This Week in Gender Dystopia

The great Andrew Klavan directs our attention to this old story at EverydayFeminism, which we’ll pick up in the middle after this headline:

My Partner Came Out as a Man—And I Struggled With Losing My Lesbian Identity

. . . Imagine the seismic shift in my identity then when Amy sat down one night after a therapy session and told me that she was transgender.

To be fair, this wasn’t a complete shock to me. She had struggled for years being uncomfortable in her own skin. She constantly got called “sir” in public, which didn’t faze her at all. What bothered her was when people corrected themselves, when they broke the illusion. She much preferred people read her as male.

I knew all this, but I had hoped there was some sort of work-around for her gender dysphoria. After all, I am a lesbian. I’m attracted to other women. Women. Not men. But the truth was simple and plain: Amy, in her heart, her mind, her psyche, was male.
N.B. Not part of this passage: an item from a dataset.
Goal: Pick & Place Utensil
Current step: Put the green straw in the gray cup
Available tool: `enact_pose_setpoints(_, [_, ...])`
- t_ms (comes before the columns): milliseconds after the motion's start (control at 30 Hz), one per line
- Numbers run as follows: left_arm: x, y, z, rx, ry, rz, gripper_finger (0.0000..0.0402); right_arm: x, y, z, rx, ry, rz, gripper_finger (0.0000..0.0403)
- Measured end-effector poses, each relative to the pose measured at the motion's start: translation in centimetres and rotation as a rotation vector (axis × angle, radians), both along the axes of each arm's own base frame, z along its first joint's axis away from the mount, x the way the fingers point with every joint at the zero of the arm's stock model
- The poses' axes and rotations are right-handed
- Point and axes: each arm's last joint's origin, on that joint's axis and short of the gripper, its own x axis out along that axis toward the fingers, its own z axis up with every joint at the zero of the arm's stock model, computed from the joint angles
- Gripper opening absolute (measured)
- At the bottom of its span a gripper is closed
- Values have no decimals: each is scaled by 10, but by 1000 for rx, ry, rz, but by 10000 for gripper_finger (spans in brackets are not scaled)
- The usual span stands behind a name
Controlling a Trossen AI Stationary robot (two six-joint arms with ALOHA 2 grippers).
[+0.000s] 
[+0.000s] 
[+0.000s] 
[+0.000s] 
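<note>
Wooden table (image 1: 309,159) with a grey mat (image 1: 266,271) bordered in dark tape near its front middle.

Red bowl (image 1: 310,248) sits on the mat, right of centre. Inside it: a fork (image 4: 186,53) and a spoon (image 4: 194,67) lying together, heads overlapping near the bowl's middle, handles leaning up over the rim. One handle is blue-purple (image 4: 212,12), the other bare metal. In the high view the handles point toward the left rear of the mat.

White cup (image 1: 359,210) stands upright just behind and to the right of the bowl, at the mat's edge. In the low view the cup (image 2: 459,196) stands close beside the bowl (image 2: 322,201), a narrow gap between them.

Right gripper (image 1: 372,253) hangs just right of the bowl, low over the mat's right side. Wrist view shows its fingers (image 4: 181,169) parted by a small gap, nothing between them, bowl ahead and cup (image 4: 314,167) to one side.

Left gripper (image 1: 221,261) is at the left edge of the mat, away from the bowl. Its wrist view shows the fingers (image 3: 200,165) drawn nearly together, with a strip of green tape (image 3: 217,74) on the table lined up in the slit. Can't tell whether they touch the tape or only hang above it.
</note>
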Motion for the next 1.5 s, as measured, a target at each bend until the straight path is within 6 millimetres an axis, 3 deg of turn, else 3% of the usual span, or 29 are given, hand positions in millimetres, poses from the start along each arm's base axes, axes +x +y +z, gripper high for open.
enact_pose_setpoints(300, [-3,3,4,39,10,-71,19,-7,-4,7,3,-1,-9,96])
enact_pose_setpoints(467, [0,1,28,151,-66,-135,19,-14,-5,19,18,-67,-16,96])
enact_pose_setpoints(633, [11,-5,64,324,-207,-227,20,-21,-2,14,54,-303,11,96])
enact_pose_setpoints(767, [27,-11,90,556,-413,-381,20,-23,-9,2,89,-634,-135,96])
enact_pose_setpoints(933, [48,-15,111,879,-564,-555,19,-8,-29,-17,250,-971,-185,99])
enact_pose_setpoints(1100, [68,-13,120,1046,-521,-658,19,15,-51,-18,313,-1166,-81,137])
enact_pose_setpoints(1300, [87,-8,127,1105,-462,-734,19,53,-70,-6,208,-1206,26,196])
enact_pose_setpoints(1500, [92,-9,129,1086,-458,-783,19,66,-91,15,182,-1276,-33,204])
No amount of pretending, avoiding or denying (mostly in an effort on her part to save our relationship) was going to change that. Instead, for her efforts, she was spiraling deeper and deeper into depression. And I was living with a shadow of the person I loved.

It turns out that I was the only one here with a decision to make. For Amy, living out the truth had become a life or death matter. I could stay or I could go. But, either way, Amy had begun to transition.

Simon is his name.

What does an almost forty-year-old, out and proud lesbian do when her partner comes out as a transgender male? I don’t really know. I can only tell you what this lesbian chose to do: I chose to stay. I chose to stay because, when I really got honest, if Simon was a boy, he’d always been a boy, whether I’d acknowledged it or not.

I chose to stay because Simon is brave, kind, honest and loving ways in ways that Amy could never quite muster up the openness, the transparency, to be. I chose to stay to honor the family that we created together. I chose to stay because I can’t imagine my life without him.

When I begin to overanalyze what staying with Simon means for my lesbian identity, I get a little panicked. Losing the lesbian label feels a bit like losing part of myself.

Okay, Simon it is. But isn’t using the old name (“Amy”) and former gender identity something called “deadnaming,” and prohibited by the PC Code? Just try referring to a man formerly known as “Bruce Jenner” and see what happens.

Meanwhile, from Claremont McKenna College Dean of Faculty Peter Uvin (who still hasn’t announced any punishments for the students who blocked Heather Mac Donald’s appearance there in April), this note:

Dear Members of the CMC Community,

I write to inform you of some important news in the life of a wonderful colleague in my office. As of yesterday, Amy Peterson, Assistant to the Dean of Faculty, returned to work as Aithan Peterson and is proud to be the first person in the County of Los Angeles (of whom we are aware) to be legally recognized by the Superior Court of California as nonbinary (neither male nor female).

Aithan’s name is pronounced AY-thun (with the ‘th’ like the ‘th’ in ‘brother’), and the appropriate pronouns for referring to Aithan are they, them, and their. Their email address will remain ———–.

My colleagues and I in the Dean of the Faculty’s Office want to express our support for Aithan, and look forward to continuing to work with them on the business of our Faculty and College.

 Peter Uvin

Excuse me, but I’m going to start drinking heavily now.